Supplied information:
···
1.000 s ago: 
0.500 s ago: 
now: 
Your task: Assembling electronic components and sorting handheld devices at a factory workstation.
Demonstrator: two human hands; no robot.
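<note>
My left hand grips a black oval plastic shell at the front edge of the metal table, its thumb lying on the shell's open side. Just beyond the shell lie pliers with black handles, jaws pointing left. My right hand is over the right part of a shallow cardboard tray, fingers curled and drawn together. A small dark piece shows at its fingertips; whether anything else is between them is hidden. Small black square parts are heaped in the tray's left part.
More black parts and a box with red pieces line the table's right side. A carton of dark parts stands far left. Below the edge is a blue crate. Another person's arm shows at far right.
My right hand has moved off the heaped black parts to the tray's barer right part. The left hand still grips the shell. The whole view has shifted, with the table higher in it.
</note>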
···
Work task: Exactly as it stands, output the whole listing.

Response box:
1.000 s ago: 
0.500 s ago: 
now: 
Your task: Assembling electronic components and sorting handheld devices at a factory workstation.
Demonstrator: two human hands; no robot.
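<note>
My left hand grips a black oval plastic shell at the front edge of the metal table, its thumb lying on the shell's open side. Just beyond the shell lie pliers with black handles, jaws pointing left. My right hand is over the right part of a shallow cardboard tray, fingers curled and drawn together. A small dark piece shows at its fingertips; whether anything else is between them is hidden. Small black square parts are heaped in the tray's left part.
More black parts and a box with red pieces line the table's right side. A carton of dark parts stands far left. Below the edge is a blue crate. Another person's arm shows at far right.
My right hand has moved off the heaped black parts to the tray's barer right part. The left hand still grips the shell. The whole view has shifted, with the table higher in it.
</note>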

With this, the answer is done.